Sellers are often requested to submit a pro forma invoice with or instead of a quotation. Pro forma invoices are not for payment purposes but are essentially quotation in an invoice format. In addition to the foreign list of items, a pro forma invoice should include a statement certifying the country of origin of the goods. Also, the invoice should be conspicuously marked “pro forma”. These invoices are only models that the buyer uses when applying for imports or arranging for funds. In fact, it is good business practice to include a pro forma invoice with any international quotation, regardless of whether it has been requested. When final collection invoices are being prepared at the time of shipment, it is advisable to check with reliable sources for special invoicing requirement that may prevail in the country of destination. It is very important that price quotation state explicitly that they are subject to change without notice. If a specific price is agreed upon or guaranteed by the exporters, the precise period during which the offer remains valid should be specified.
How can one find genuine buyers from these countries?
With the right knowledge you can find buyers easily. No real exporter exposes this part of their business except a fee is exchanged in agreement for it. This is one of the reasons you need a mentor and to be trained.. Your mentor or the training you take will give you information that has been tested and proven, nevertheless if you are with the right association, you will get the right information, don’t try to do it all alone, get connected! How does one ship out the product and get paid? I only know of two channels for shipping out these products, you either use the air cargo or ship cargo. But first, your supplier can tell you the best way to supply them because they know the best and convenient shipping method to use. For me I consider this the easiest thing to do. Also, your best payment process has to be defined by the two parties, and based on trust and relationship, some pay as soon as they received the products, while some will make some deposit and as the products gets to them they pay you your balance, these business thrive more when there is a very good relationship between two parties.
You may want to ask, what if I am just starting out in the business. Now you will see the importance of being trained or having a mentor because sometimes referrer works in this business very well, I can only refer you to someone that I trust and I will also be sure that you can deliver after I have referred you. For air cargo: if it’s in small quantity you can use courier services like EMS, which is reliable and cheap. If the product is much, like from 1ton to 10tons, you can use agents at the port. I use NAHCO and I have good agents that are very reliable.
What are the challenges in this business and what are the solutions?
Let us look at about eight challenges faced by an average Nigerian exporter or newbie: An average Nigerian export is confronted with one problem or the other in the course of carrying out the export business. Mentorship: this is the most serious challenge faced by Nigerian exporters. Export business (not until the recent time ) is not popular as it was left in the hands of few smart investors, therefore most new entrants into the business lack the required knowledge as they only attend one or two days training. But mentorship is required so that he exporter can accumulate experience in the business. Government Policies Regulatory
Policies: another serious challenge being faced by Nigerian exporters is the government policies and regulation which make it difficult to export some Nigerian products. Some of these products may require that the exporter obtains certificate or analysis report before they can be exported. Export goods, on this category are mainly food items.
For instance, it is mandatory that all food items must be NAFDAC certified and a health certificate is obtained. The cost and problems associated with these regulations are streamlined and cost cut down reasonably, export business will be as easy as ABC. Local Charges: exporters are made to pay too high local charges, the bulk of which goes to the hands of individuals and not government agencies due to bad policies and implementation. For instance, there are levies paid by exporters to local associations and at various designated points for trucks carrying containers. Profit Consciousness: most Nigerian exporters are too much in a hurry to make quick profit in their export business transactions. As a result of this, they run into wrong hands from sourcing to executing export process in their quest to reduce cost and make more profits. The prospective exporter needs to be patient and with time good profit will come if the business is sustained.
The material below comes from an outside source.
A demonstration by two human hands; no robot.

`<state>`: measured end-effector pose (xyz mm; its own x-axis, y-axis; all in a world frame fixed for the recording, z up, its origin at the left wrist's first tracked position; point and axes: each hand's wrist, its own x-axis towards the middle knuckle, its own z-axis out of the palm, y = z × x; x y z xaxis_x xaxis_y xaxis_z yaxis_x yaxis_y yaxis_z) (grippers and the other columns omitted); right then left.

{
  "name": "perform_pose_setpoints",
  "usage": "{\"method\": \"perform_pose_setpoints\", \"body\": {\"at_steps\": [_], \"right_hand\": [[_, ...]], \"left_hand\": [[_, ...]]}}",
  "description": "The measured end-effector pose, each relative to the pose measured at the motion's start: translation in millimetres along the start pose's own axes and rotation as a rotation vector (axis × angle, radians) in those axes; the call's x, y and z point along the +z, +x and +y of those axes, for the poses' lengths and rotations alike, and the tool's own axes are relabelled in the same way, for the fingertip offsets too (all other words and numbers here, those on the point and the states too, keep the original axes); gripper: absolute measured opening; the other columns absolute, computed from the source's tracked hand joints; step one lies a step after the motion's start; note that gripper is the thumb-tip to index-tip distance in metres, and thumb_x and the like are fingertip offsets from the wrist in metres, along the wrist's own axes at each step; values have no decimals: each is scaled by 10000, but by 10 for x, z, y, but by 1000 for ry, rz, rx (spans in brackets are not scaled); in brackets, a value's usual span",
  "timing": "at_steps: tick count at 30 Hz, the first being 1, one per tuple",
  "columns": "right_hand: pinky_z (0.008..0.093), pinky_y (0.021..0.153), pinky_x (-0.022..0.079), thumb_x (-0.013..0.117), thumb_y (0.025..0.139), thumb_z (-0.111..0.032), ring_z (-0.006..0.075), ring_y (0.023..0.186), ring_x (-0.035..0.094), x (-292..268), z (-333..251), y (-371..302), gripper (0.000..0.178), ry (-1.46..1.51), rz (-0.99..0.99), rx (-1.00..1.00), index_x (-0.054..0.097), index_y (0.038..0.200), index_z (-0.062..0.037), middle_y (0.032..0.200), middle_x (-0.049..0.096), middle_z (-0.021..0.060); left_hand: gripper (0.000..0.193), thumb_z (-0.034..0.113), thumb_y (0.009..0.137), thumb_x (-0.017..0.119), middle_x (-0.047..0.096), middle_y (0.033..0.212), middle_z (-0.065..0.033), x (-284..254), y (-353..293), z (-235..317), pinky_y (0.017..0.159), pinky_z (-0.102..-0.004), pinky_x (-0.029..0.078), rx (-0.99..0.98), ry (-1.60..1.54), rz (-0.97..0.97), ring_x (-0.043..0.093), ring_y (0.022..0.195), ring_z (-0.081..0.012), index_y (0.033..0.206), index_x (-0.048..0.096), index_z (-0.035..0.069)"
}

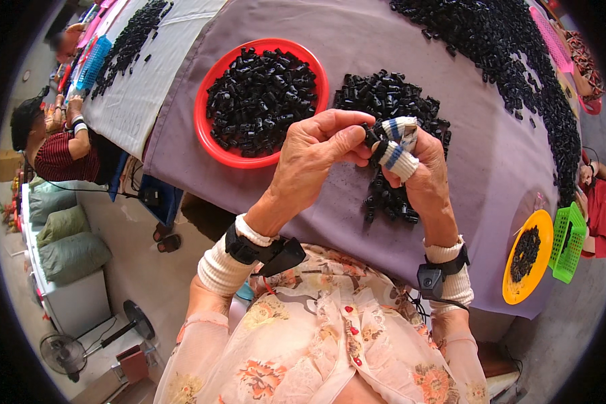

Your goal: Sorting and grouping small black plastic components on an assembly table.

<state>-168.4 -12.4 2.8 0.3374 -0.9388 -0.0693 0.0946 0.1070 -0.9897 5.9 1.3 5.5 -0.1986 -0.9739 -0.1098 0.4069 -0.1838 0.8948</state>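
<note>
Over the cloth-covered table, my left hand (310,151) pinches a small black plastic part (369,135) between thumb and fingertips. My right hand (425,172) meets it from the other side, thumb and forefinger wrapped in striped knit finger covers (400,158) and closed at the same part. Fingers partly hide the part, so its exact shape cannot be made out. A loose pile of similar black parts (390,94) lies just beyond and beneath my hands. To the left of the pile, a round red tray (202,121) holds many more of them.
Black parts (491,47) spread in a broad band along the far right. A yellow plate (513,286) with black bits and a green basket (567,252) are at the right edge. Other people (64,151) sit at the left and right; a fan (64,353) stands lower left.
</note>
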Motion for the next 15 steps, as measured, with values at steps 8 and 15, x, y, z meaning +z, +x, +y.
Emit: {"method": "perform_pose_setpoints", "body": {"at_steps": [8,15], "right_hand": [[171,384,330,670,789,-198,21,455,450,10,-28,-15,179,77,-9,-13,585,848,-52,588,528,-25],[189,355,284,635,825,-241,34,415,412,20,6,11,213,496,-156,90,558,817,-43,555,500,-16]], "left_hand": [[267,119,848,598,636,861,-73,22,6,17,680,-245,497,46,3,-41,595,719,-110,1069,575,-30],[286,97,825,622,635,870,-78,46,29,29,673,-250,490,83,-40,-63,593,719,-115,1077,566,-25]]}}
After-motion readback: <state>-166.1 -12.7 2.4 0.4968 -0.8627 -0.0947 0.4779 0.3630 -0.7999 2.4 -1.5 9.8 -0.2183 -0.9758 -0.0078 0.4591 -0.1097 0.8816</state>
What is the minimum startup capital?
Startup capital varies and depends on the products you intend to start first. But for bitter kola export you don`t need much to start as you can start with “TRIAL ORDER”, that is, you will have to first send samples to the buyer to confirm that you have the right product that he needs and thereafter grow with time. A trail order can be seen as small scale way of exporting bitter-kola or other products with very little capital start up without going for TONS ORDER, which may need some huge amount to source. Before any prospective exporter starts to source for the bitter kola or other products for export, it is advisable to source for an export order. This involves communicating with a genuine buyer abroad and agreeing on a price and the quantity, packaging method and terms of payment, and delivering method, and such terms as may be relevant. With N100, 000 you can start successfully and with the right knowledge.
Apart from the N100, 000 capital investment you talked about is there anything that one needs to have or know to do this business successfully?
Yes, it is more than N100, 000 capital investments. If you just want to remain a local exporter or you are too busy to get involved big time, then N100, 000 will just be okay for you to start something, going on a low key, but choosing the right product and the right destinations. But if you want to do this export business big time you need some level of registrations. You will have to register with the export commission council and other regulatory bodies that matter. Of course, the Federal Ministry of Health has to give you an approval on all the products you want to export and most importantly, the destination or the buyer has to also give you all the specifications and procedures to follow to reach them.
Once all these requirements are met then you are in business. But note that at the various levels of registrations with the various agencies or bodies you may be required to supply some documentation of your business which means your business must be duly registered with the appropriate bodies or agencies as the case may be.
You will also need to register with some chambers of commerce and industry because this is one major platform for international opportunities. Also, you need to be trained to be able to succeed in this business because this is an industry that thrive by information and information does not come cheap, and from the training you will know what is selling hot in the export market, where to get them cheaper than anywhere else, that is sourcing it locally and how to get it, how to get ready buyers all over the world, how to get your money, and how not to fall for dubious guys out there.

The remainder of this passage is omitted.